Dear Friend,
I read something this morning that I haven't been able to stop thinking about, and I wanted to share it with you. It's about a man named Kotaro Aoki who started walking pilgrimage routes in Japan—places like Kumano, Koyasan, and Shikoku—and discovered something that challenges everything we believe about how change actually happens.
Here's what struck me: He describes this moment on a mountain path when the forest closes behind you and the next shrine isn't yet visible. You're alone with your footsteps and centuries of accumulated silence. And something shifts—not in your thinking, but in your orientation. He says the path is no longer something you're navigating. It's navigating you.

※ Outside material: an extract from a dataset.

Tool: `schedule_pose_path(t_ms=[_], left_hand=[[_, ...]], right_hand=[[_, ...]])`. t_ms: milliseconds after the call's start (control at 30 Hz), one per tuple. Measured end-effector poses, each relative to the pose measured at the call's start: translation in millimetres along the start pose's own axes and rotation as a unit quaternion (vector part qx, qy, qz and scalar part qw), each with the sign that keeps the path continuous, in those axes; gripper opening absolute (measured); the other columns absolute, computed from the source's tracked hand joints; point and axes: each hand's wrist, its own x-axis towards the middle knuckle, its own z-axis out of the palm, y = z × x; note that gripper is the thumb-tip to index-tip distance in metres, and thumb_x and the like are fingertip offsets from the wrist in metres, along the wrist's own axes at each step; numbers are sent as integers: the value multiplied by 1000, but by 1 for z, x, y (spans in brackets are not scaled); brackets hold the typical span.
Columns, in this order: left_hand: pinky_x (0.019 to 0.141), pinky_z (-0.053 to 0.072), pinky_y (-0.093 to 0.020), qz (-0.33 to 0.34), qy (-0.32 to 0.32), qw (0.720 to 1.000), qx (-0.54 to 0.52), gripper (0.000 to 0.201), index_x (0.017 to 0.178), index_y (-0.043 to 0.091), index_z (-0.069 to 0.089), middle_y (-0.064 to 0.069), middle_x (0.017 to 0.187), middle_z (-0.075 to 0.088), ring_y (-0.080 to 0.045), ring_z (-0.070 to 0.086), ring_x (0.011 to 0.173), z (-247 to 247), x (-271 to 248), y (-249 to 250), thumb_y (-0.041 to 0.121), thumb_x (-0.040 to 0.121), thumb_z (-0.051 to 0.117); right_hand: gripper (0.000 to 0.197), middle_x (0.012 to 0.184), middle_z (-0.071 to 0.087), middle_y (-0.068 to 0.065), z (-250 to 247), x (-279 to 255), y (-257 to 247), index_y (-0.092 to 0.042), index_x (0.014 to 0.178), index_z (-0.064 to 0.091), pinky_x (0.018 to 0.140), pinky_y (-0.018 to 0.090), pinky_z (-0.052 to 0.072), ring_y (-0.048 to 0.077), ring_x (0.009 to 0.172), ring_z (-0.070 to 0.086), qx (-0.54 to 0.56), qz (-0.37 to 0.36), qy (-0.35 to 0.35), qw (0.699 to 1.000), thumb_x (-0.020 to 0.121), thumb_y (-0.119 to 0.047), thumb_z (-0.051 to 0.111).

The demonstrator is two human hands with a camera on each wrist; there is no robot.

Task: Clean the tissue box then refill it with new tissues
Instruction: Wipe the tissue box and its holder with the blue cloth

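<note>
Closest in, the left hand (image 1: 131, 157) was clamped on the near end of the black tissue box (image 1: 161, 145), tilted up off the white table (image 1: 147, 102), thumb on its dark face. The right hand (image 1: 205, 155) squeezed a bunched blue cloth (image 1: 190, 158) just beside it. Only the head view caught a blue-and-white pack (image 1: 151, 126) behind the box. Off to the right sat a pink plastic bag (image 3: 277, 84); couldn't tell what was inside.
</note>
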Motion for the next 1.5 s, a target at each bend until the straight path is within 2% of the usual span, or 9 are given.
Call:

In 2023, Aoki walked these sacred lands with a small group from different countries and generations. They weren't tourists or even spiritual seekers in the usual sense. They were pilgrims, which he defines beautifully: they walked without claiming the path as theirs. And within days, something unexpected happened. Coordination emerged without planning. Creativity appeared without competition. Decisions formed without anyone needing to lead. The land, he realized, was doing something to them that they couldn't do to themselves.
What moves me most is his challenge to our modern faith in individual transformation. We believe if we become more conscious, more skilled, more ethical, then society will follow. But Aoki sees this reaching its limit—individual excellence captured by systems that distort it, good intentions scaled into harmful outcomes. He asks: What if the sequence is reversed? What if the field itself must change first?
This is where it gets really interesting. He explains that before temples were places of worship, they were places of recalibration. The repeated walking, accumulated prayer, offerings left over centuries—these weren't symbolic. They were functional. They shaped the land into a kind of social infrastructure that regulated human behavior without rules and aligned relationships without authority.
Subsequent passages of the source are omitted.